TASK REQUIREMENTS >>
Return, from the lines below, each one that includes the word "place".

DATASET EXTRACT >>
>>>>

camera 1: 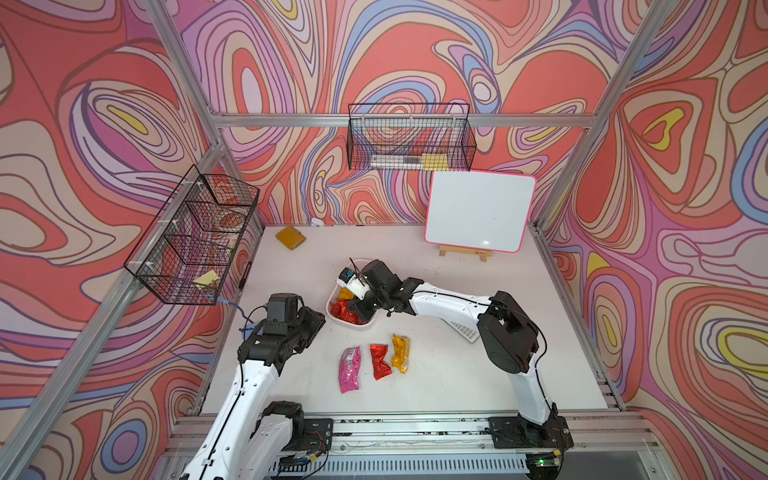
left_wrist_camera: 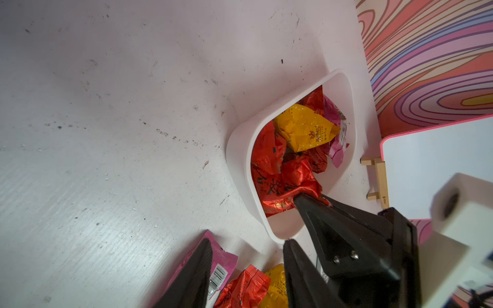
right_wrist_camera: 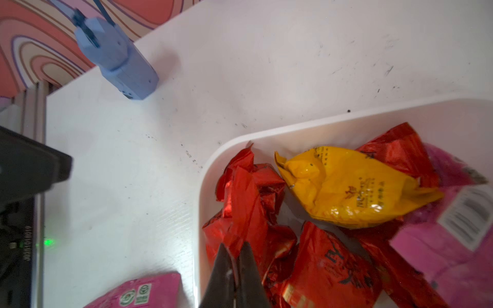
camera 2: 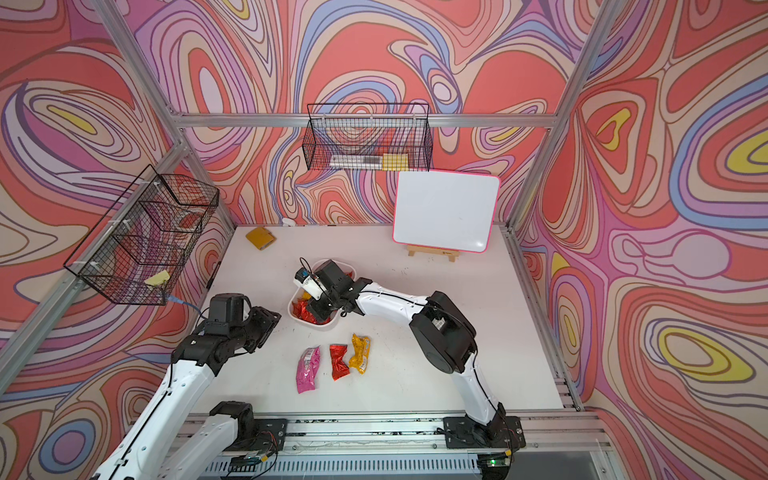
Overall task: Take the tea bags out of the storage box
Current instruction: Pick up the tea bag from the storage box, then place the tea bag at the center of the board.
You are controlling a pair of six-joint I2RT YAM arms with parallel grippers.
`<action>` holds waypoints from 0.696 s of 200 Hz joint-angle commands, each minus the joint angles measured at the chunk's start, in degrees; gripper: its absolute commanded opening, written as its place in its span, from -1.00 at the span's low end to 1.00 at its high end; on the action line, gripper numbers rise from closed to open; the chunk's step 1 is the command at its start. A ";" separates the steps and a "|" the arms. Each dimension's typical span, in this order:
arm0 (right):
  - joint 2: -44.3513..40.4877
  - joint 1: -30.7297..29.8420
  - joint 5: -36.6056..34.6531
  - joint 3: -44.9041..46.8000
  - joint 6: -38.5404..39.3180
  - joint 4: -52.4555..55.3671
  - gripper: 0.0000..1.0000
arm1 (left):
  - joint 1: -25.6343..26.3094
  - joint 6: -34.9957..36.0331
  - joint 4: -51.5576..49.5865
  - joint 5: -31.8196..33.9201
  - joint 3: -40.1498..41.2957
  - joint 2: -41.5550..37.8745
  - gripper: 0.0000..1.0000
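our right pincer (right_wrist_camera: 234, 246) pinches a red tea bag (right_wrist_camera: 248, 197) inside the storage box (right_wrist_camera: 320, 125); our left pincer (left_wrist_camera: 246, 242) hangs part-open near it.

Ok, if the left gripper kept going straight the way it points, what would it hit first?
Probably the near wall of the storage box, across bare table from the left gripper; depth is unclear, so the table could come first.

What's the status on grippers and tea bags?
Right gripper shut on red bag in box. Left gripper open, empty, near box. Out on table: pink bag, loose red bag, yellow bag; others inside. Nothing blocking.
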State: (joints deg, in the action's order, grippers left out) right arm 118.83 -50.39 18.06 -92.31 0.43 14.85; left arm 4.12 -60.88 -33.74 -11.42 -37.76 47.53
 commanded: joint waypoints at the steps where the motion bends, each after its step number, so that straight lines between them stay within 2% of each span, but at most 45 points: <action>1: -6.89 -0.17 2.23 2.84 -6.13 -4.05 -0.93 | -0.34 3.08 0.04 -1.44 -0.98 -0.68 -0.02; 61: -19.84 1.96 -0.82 14.06 -20.42 -4.15 -0.97 | -0.34 8.94 2.36 -5.49 -3.29 2.99 0.00; 79: -22.62 5.34 -2.69 14.25 -29.33 4.29 -0.99 | -0.34 12.45 1.57 -6.90 -5.60 5.39 0.01; 98: -23.90 11.72 -0.25 13.68 -37.86 17.00 -1.00 | -0.34 16.65 0.14 -8.12 -8.17 8.05 0.02; 114: -24.40 16.01 3.11 16.40 -39.77 20.81 -1.00 | -0.34 18.99 -0.21 -9.04 -9.48 10.12 0.03; 139: -21.39 17.90 6.04 16.55 -39.59 21.46 -1.00 | -0.25 20.77 -0.12 -10.07 -11.08 12.76 0.03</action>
State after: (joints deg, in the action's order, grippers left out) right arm 95.13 -32.69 19.42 -76.18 -34.92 29.30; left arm 4.12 -44.84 -33.06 -19.49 -46.81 58.39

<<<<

ANSWER TO THIS TASK >>
Current instruction: Pick up the tea bag from the storage box, then place the tea bag at the center of the board.
`<action>` holds waypoints from 0.696 s of 200 Hz joint-angle commands, each minus the joint angles measured at the chunk's start, in degrees; gripper: its absolute commanded opening, written as its place in its span, from -1.00 at the span's low end to 1.00 at its high end; on the action line, gripper numbers rise from closed to open; the chunk's step 1 is the command at its start. A ";" separates the steps and a "|" the arms. Each dimension's typical span, in this order:

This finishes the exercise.